Александр Лурье.
В поисках сердца спрута
1. Взгляд на себя с высоты птичьего полета
Мне уже приходилось писать о том, что Интернет предоставляет великолепную возможность изучить окружающую среду. Как выяснилось, он незаменим и в тех случаях, когда хочется узнать что-нибудь новенькое и о себе самом. Так за последние полгода меня поименовали «маститым критиком» и «фэном старшего поколения». А некий г-н нарек меня в открытом письме «русским фантастом». Он (или оне?), видимо, убежден/ы, что только «русский фантаст» имеет право судить о качестве обсуждаемой в письме литературы.
Жаль разочаровывать, но я не являюсь ни первым, ни вторым, ни, тем более, третьим. Литературная критика меня интересует столько же, сколько и любого другого вдумчивого читателя, а вся маститость, если и имеется, основывается на двух простых правилах: думать, прежде чем говорить, а затем уж — говорить, что думаешь. Такая несложная методика позволяет давать верные прогнозы, не полагаясь на спинной мозг и народные приметы.
Перед написанием «Прогулок по Карфагену» я потратил почти три месяца на то, чтобы внимательнейшим образом изучить все рассмотренные в статье образцы графоманства. Ответная реакция была вполне в духе Шуры Балаганова: «А ты кто такой?» и «Сам дурак!». Впоследствии меня несколько утешил С. Переслегин:
«Научно-технические, равно как и логические нелепости текста часто оправдывают с позиций высокой литературы. Тезис: книга написана о человеке и для человека, поэтому технические подробности автора не волнуют — он выше их, так как превыше всего подлинное искусство. Почему-то подлинное искусство всегда отличала точность в использовании деталей. В последнее время я познакомился с характерными … приемами ведения литературной дискуссии: так, любую попытку иллюстрировать критический тезис цитатами из обсуждаемого произведения принято называть «выдергиванием цитат» и объявлять «нуль-критикой».
Сказано это было лет 15 тому назад по поводу так называемых «молодогвардейцев». Времена меняются, а свято место не пустует… Во всяком случае, более тратить время на «нуль-литературу» я не собираюсь.
К старшему поколению я, как мне кажется, причислен вопреки метрике. Да и к фэнским тусовкам никогда не принадлежал. Русским я не являюсь в силу факта рождения, зафиксированного в той же метрике, а фантастику не пишу уже лет пять, так что и к этому достославному цеху вряд ли прикосновенен.

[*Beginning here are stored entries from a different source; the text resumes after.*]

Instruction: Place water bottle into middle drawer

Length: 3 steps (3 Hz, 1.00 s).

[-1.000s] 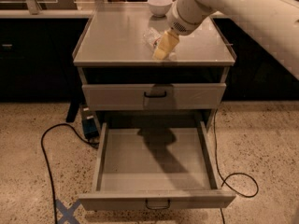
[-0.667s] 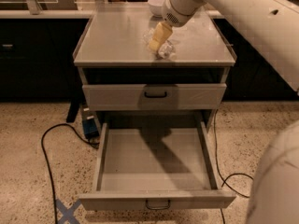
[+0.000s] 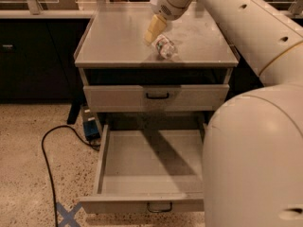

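The hand (image 3: 152, 35) of the white robot arm is held low over the grey metal worktop (image 3: 113, 37), with its tip just beside the small clear crinkly plastic water bottle (image 3: 165, 47), which is seen lying on its side near the middle of that worktop; whether the hand is open or closed cannot be told. The wide shallow grey middle drawer (image 3: 142, 167) is pulled fully out below the shut grey upper drawer front with a black handle (image 3: 123, 98), well apart from the bottle
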Each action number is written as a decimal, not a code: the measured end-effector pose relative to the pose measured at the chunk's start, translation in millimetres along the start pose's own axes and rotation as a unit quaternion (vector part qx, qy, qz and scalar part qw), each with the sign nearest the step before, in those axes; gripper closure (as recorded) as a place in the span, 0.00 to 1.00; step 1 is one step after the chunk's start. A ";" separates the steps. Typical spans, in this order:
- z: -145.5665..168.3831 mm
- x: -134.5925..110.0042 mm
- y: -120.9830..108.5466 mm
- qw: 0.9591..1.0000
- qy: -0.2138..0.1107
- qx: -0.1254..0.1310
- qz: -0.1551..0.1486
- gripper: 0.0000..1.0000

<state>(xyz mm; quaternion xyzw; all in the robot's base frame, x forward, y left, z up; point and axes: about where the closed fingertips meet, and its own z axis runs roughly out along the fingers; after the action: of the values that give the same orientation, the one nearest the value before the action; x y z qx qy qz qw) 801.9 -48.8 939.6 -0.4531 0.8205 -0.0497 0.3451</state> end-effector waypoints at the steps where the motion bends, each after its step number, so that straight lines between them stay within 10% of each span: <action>1: 20.4 2.4 -1.6 1.000 0.004 -0.020 0.022 0.00; 3: 59.2 15.9 4.3 0.995 -0.029 -0.069 0.059 0.00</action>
<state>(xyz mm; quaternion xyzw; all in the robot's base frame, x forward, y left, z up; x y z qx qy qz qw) 829.5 -45.0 884.8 -0.4279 0.8369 0.0409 0.3388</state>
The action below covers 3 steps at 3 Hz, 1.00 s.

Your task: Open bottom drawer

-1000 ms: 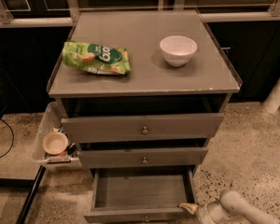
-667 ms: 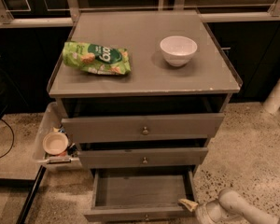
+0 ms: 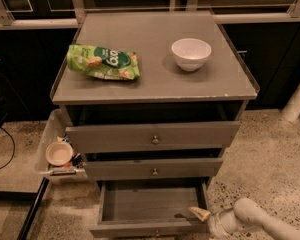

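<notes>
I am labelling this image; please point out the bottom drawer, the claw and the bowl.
Bottom drawer (image 3: 145, 205): camera view, inner floor.
Claw (image 3: 200, 214): camera view, tip, at drawer's right front corner.
Bowl (image 3: 191, 62): camera view, outer wall.

- A green snack bag (image 3: 103, 62) lies flat on the left side of the grey cabinet top (image 3: 155, 84). It carries a dark round patch with large white lettering. The letters are too blurred to read as a word or brand.
- No other writing, number, label or sign can be read on anything else here.
- The gripper (image 3: 202, 215) sits low at the right, at the right front corner of the pulled-out bottom drawer (image 3: 150, 229). It bears no readable marking.
</notes>
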Tool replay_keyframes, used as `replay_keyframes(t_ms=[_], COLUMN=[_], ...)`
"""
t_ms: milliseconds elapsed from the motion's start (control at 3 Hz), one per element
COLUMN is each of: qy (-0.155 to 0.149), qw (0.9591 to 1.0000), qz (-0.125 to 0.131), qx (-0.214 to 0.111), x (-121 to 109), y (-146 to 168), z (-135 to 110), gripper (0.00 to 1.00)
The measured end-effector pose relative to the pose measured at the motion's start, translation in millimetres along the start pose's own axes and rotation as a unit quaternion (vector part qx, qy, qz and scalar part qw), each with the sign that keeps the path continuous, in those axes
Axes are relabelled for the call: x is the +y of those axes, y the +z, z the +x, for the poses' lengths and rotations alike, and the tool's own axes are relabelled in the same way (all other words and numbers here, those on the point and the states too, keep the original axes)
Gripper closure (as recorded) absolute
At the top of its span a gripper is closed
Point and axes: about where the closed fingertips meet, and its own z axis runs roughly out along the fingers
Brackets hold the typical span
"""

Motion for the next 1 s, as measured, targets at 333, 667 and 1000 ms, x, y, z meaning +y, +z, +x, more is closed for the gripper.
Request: replay_keyframes(t_ms=[333, 667, 1000], qy=[-0.016, -0.02, -0.028], qw=[0.9997, 0.9989, 0.9979], qz=[0.017, 0.04, 0.057], qx=[0.012, 0.011, 0.009], x=[-14.9, -36.8, -54.0], y=[-31.1, -76.4, -107.7], z=[-13.5, -15.9, -19.0], gripper=[0.0, 0.0, 0.0])
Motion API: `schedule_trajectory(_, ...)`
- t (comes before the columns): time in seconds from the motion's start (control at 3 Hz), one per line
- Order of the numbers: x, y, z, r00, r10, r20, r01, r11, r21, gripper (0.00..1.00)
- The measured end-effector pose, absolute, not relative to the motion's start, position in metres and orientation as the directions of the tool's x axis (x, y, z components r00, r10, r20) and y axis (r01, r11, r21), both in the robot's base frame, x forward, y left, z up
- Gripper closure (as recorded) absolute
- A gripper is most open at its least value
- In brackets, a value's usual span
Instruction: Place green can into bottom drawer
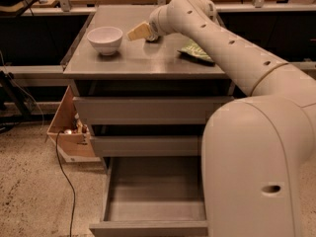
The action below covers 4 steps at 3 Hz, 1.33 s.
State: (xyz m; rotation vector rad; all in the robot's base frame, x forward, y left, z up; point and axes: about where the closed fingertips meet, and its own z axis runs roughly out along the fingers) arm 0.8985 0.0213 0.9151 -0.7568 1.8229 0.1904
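Note:
My gripper (139,31) is at the end of the beige arm, low over the back middle of the cabinet top, just right of the white bowl (104,38). The green can does not show; it is hidden or out of view. A small dark shape (153,38) lies under the wrist, and I cannot tell what it is. The bottom drawer (154,228) is pulled out below the two shut grey drawers, and its grey tray holds nothing that I can see.
A flat green crisp bag (193,51) lies on the right of the cabinet top (133,63), partly behind the arm. A wooden crate (66,132) and a black cable (64,172) are on the floor at the left. The arm's bulky base (256,167) fills the right foreground.

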Motion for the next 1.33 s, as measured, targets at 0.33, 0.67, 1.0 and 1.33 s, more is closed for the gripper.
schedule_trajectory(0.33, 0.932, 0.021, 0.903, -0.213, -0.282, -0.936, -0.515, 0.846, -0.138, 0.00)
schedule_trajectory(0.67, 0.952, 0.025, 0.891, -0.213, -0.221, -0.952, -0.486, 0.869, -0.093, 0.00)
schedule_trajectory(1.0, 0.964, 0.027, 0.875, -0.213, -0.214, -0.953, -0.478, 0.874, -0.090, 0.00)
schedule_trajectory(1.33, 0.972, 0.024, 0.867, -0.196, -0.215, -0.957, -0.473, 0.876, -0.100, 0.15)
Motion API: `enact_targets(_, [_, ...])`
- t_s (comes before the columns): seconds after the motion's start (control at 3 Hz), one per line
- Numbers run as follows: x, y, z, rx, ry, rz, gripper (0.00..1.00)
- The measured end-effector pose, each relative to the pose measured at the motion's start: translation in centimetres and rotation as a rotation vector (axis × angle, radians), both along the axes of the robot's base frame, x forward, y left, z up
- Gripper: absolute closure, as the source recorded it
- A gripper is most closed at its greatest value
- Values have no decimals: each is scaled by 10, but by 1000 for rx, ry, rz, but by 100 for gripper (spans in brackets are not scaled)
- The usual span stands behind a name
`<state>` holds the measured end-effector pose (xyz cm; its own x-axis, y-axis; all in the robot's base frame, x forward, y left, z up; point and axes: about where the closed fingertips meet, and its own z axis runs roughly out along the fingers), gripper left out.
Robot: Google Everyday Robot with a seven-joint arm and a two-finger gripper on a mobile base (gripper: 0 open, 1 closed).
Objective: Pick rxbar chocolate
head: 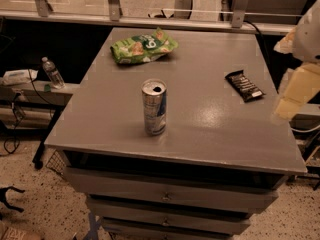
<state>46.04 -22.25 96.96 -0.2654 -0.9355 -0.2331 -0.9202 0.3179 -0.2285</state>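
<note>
**Gripper beside the table, bar not yet taken**

The gripper (292, 96) shows at the 3 o'clock edge of the view as a pale yellow shape, under a white rounded part of the arm (307, 31). It hangs just past the right edge of the table (210, 134), above the level of the top as far as I can judge. I cannot tell if it is apart or together, because its working end is blurred and partly cut by the frame. It holds nothing that I can see.

The rxbar chocolate (244, 85) lies flat on the table top, at about 3 o'clock from the table centre and near the right edge. Seen from the gripper it is at about 9 o'clock, near but apart from it. The black wrapper lies diagonal, with one end toward 11 o'clock and the other toward 5 o'clock.

Further out, the can (154, 107) stands upright near the middle of the table, well apart from the bar. The green chip bag (143, 46) lies at about 11 o'clock, close to the far edge. Neither stands between the gripper and the bar. Under the top are drawers (165, 196), and a water bottle (52, 73) stands on a low shelf at 9 o'clock.

In my judgement the task is at its beginning. The approach is partly made, but reaching over the bar, descending, closing on it and lifting it all remain.
</note>
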Motion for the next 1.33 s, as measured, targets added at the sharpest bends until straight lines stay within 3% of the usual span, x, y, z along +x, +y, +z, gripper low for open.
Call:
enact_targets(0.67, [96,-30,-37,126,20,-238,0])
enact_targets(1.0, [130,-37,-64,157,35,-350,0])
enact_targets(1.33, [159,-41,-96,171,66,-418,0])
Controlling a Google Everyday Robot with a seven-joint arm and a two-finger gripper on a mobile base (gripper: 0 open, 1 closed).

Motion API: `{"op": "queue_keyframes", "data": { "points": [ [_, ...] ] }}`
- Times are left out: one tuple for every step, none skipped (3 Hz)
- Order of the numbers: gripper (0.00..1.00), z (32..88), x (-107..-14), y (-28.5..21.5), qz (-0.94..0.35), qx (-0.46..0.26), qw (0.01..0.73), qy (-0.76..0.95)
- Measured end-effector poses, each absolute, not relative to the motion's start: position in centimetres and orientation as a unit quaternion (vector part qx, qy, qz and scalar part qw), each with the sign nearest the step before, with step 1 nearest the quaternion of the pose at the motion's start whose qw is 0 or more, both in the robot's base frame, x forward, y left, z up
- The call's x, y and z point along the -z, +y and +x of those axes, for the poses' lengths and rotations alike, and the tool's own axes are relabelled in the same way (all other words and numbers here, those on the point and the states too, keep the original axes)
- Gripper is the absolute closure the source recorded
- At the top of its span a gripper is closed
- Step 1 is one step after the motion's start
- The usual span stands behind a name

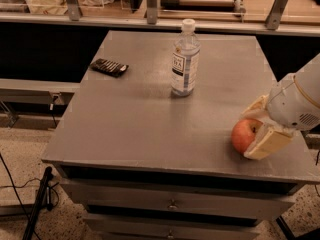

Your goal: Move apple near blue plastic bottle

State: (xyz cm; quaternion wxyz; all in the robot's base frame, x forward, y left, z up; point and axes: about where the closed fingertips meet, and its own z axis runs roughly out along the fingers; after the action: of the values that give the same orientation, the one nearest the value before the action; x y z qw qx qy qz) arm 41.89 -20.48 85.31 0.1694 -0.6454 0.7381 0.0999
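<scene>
The red-orange apple (244,134) sits at the right front of the grey table (140,124). My gripper (250,134) reaches in from the right, with one cream finger behind the apple and one in front of it, both against its sides. The clear bluish plastic bottle (185,59) with a white cap stands upright near the table's back middle, well to the left of and behind the apple.
A flat dark striped packet (109,67) lies at the table's back left. A drawer front (172,204) sits under the table top. A shelf rail with metal posts (150,4) runs behind the table. A black cable and stand (37,199) are on the floor at left.
</scene>
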Motion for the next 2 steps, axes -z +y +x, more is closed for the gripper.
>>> {"op": "queue_keyframes", "data": {
  "points": [
    [0.9, 42.5, -86.2, -20.4, -0.631, -0.11, 0.17, 0.749],
    [1.0, 44.4, -88.5, -20.4, -0.605, -0.12, 0.174, 0.767]
  ]
}}
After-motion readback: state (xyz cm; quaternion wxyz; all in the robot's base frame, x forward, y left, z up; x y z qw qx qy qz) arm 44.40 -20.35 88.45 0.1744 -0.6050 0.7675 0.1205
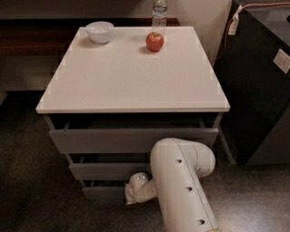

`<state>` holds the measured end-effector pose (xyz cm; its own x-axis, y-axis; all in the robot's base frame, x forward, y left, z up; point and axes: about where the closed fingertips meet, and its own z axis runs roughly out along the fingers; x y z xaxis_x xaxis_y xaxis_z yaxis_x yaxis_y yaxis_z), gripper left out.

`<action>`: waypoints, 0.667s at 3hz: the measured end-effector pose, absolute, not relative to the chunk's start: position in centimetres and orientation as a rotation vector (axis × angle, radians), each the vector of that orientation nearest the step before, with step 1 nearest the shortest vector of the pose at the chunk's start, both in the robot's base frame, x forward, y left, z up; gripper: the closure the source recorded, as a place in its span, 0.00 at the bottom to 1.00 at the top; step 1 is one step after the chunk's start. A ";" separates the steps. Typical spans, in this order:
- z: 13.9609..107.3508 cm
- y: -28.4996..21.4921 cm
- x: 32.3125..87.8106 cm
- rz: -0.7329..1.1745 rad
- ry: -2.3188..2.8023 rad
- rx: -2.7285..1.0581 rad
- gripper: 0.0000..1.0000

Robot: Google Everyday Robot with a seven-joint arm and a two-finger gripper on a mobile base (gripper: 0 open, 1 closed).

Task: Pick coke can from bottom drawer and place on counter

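The white counter (131, 77) tops the grey drawer cabinet. The bottom drawer (102, 192) is the lowest grey front, pulled out a little with a dark gap above it. My gripper (133, 190) is low at the bottom drawer's front, at the end of my white arm (181, 186), which reaches down from the lower right. The coke can is hidden from view.
A red apple (154, 41), a clear water bottle (159, 13) and a white bowl (99, 31) stand at the counter's far edge. The two upper drawers (131, 138) are slightly open. A dark cabinet (258, 81) stands close on the right.
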<state>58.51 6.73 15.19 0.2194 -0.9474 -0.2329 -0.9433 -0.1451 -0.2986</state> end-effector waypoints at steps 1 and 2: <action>15.7 6.7 58.5 -0.015 1.753 -2.123 0.72; 15.7 6.7 58.5 -0.015 1.753 -2.123 1.00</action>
<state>58.51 6.73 15.73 0.2194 -0.9474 -0.2329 -0.9433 -0.1450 -0.2986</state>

То, что меня интересует и, соответственно, то, о чем пишу, я назвал бы феноменологией — попытками найти связь между явлениями и процессами действительной и литературной жизни, обнаружить их возможные истоки и вероятные последствия.
«Модной и, одновременно, вечной темой филологии является поиск взаимных связей между литературой и жизнью. В какой степени текст определяется исторической эпохой и биографией автора — и в какой степени жизнь автора, его читателей и, следовательно, эпохи определяется текстом?»
Эти взаимосвязи невидны только тем, кто не может или не хочет их видеть. Первым желательно приоткрыть глаза на реальность, а, заодно, и на вторых.
«Мы не знаем, какое будущее ожидает человечество. Мы можем только предполагать. Изучать современные тенденции, искать в них отражение основных противоречий, определяющих структуру отношений и, следовательно, эволюцию системы. Получать решения верные в локальной области, и продолжать их вперед, в интересующую нас эпоху».
Цель этой, равно как и предыдущих статей — не обвинение, осуждение и бичевание, а размышление и анализ. Я не сомневаюсь, что основная читательская масса не относится к тем, кто видит в моих рассуждениях только повод для того, чтобы разозлиться. События — так, как я их вижу, укладываются в определенную непротиворечивую схему, во многом, на мой взгляд, малоприятную. Нежелание обсуждать эту проблематику приносит больший вред, чем дискуссия.